- [Action item]: Filtering the records below, copy only those lines that include the word "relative".

++++++

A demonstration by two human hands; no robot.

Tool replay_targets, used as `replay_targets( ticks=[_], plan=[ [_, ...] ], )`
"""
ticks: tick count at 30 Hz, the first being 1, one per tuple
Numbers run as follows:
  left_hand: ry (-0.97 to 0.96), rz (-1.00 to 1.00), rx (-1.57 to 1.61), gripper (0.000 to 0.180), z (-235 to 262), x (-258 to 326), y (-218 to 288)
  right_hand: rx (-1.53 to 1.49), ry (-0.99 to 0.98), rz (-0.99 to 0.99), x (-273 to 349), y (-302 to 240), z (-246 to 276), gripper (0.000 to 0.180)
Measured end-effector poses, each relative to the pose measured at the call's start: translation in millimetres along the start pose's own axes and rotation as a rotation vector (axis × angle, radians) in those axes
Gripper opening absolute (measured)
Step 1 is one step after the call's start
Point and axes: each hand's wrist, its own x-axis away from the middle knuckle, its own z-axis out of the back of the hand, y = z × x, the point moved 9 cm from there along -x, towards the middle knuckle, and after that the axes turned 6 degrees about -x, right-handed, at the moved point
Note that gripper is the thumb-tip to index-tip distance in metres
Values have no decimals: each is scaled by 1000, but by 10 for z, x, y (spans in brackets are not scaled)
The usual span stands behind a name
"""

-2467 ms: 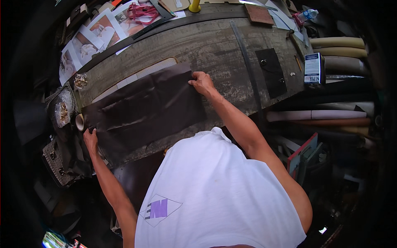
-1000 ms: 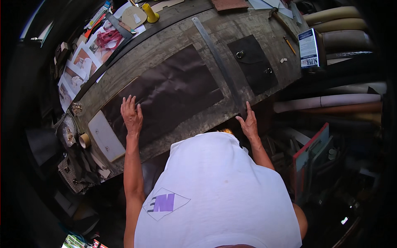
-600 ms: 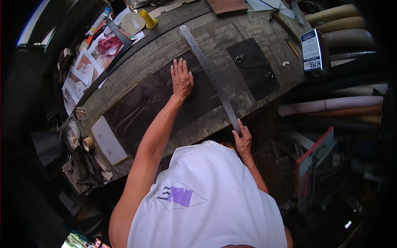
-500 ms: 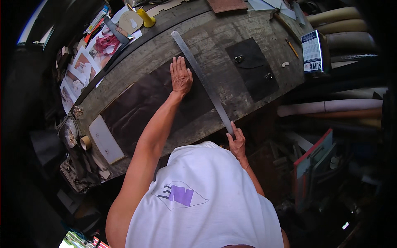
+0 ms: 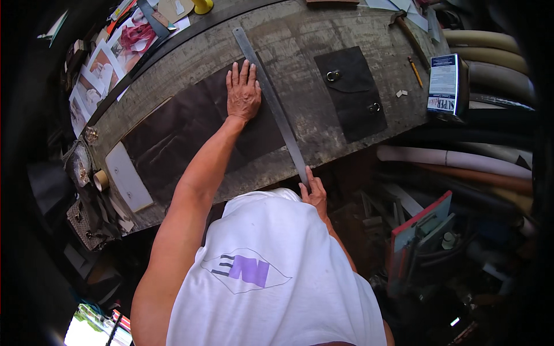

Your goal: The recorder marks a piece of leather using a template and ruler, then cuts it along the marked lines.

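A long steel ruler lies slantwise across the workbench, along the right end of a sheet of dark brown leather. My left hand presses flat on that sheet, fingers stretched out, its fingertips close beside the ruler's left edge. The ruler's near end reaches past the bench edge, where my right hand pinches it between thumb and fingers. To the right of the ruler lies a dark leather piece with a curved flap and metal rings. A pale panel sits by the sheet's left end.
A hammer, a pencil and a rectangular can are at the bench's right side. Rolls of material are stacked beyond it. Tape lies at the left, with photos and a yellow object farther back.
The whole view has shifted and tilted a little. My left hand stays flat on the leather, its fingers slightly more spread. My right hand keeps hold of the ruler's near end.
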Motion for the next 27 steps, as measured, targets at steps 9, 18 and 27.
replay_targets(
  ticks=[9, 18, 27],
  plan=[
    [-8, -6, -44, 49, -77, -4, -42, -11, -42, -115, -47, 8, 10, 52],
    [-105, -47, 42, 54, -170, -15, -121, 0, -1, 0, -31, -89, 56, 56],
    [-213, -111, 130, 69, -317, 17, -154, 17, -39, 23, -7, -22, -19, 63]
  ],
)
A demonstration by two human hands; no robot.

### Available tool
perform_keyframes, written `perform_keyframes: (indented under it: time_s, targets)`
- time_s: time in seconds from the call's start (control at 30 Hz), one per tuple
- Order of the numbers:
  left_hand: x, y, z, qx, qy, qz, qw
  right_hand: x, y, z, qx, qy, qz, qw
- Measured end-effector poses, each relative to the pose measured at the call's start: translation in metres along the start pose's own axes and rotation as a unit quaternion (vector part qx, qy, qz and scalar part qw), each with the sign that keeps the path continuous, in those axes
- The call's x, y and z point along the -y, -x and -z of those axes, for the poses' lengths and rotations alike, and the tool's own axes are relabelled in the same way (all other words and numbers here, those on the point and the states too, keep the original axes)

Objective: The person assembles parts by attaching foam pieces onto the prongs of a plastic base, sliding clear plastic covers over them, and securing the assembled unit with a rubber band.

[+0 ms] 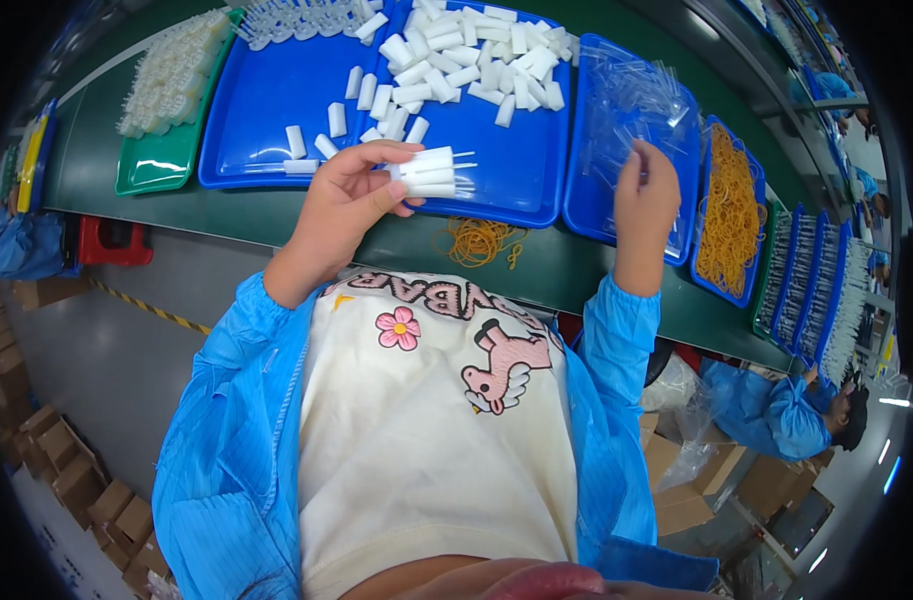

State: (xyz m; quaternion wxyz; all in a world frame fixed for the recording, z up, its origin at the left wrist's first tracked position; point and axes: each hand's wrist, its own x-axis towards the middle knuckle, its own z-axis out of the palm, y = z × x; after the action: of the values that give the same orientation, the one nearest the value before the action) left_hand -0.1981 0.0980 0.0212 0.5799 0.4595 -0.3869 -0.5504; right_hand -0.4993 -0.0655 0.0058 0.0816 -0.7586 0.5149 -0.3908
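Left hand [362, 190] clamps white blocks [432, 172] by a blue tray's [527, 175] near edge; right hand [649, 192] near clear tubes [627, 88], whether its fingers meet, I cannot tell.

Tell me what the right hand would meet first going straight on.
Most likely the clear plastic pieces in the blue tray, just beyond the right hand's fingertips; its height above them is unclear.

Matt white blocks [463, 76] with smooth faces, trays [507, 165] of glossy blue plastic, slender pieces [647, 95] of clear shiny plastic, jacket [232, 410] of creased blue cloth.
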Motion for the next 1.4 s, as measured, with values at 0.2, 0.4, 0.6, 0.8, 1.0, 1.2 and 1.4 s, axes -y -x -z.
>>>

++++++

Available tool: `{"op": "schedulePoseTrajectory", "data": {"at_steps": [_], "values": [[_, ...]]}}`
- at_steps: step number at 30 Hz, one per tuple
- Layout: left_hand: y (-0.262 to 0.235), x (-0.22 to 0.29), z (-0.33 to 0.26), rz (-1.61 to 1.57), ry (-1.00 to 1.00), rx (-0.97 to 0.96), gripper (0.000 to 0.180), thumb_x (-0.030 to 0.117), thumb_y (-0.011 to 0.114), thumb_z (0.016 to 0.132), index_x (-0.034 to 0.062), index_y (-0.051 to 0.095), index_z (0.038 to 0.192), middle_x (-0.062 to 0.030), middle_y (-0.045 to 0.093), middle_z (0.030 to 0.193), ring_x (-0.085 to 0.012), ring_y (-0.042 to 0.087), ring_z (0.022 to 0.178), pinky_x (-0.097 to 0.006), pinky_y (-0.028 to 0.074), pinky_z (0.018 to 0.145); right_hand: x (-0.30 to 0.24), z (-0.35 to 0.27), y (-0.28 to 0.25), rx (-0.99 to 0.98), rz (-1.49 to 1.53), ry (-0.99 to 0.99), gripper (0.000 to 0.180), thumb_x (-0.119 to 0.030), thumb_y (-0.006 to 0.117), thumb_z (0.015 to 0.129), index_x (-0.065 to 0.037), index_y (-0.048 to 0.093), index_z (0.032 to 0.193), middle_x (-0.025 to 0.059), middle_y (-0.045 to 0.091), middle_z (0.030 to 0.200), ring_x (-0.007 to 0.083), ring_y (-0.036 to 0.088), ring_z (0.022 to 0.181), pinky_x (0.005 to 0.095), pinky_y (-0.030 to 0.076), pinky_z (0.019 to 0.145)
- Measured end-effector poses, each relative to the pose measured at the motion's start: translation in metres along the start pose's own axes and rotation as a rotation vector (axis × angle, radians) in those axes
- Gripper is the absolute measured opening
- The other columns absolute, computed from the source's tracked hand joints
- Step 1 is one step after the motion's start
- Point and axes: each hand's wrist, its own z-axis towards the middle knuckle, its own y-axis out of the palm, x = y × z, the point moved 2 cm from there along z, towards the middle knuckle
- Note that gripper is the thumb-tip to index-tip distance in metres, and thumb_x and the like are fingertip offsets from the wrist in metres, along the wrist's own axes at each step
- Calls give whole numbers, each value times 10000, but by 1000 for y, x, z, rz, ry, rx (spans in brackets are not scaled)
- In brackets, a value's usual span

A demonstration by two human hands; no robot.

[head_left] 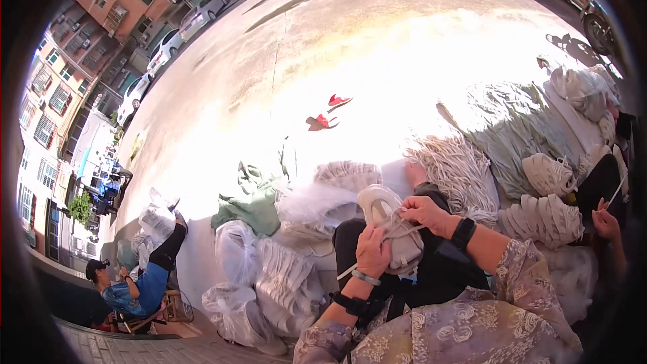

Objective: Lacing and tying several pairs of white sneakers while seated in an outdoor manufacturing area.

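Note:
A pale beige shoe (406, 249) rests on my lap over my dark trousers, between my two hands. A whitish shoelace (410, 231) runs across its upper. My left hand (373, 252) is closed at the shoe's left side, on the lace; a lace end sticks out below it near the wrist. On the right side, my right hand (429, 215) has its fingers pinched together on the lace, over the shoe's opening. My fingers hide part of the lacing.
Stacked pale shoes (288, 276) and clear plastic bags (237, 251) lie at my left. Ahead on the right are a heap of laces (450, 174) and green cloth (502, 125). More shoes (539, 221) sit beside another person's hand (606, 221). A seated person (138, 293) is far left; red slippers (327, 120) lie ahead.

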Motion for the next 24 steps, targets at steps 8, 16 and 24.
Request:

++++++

- [Answer box]:
Measured end-effector poses, each relative to the pose measured at the call's start: translation in millimetres along the start pose's own axes and rotation as a rotation vector (axis × angle, radians) in those axes
- Measured end-effector poses, each relative to the pose measured at the call's start: translation in metres along the start pose's own axes and rotation as a unit quaternion (vector part qx, qy, qz and scalar part qw), each with the sign that keeps the path continuous, in those axes
- Measured end-effector poses, each relative to the pose measured at the motion's start: translation in metres along the start pose's own axes and rotation as a rotation vector (axis × angle, radians) in those axes

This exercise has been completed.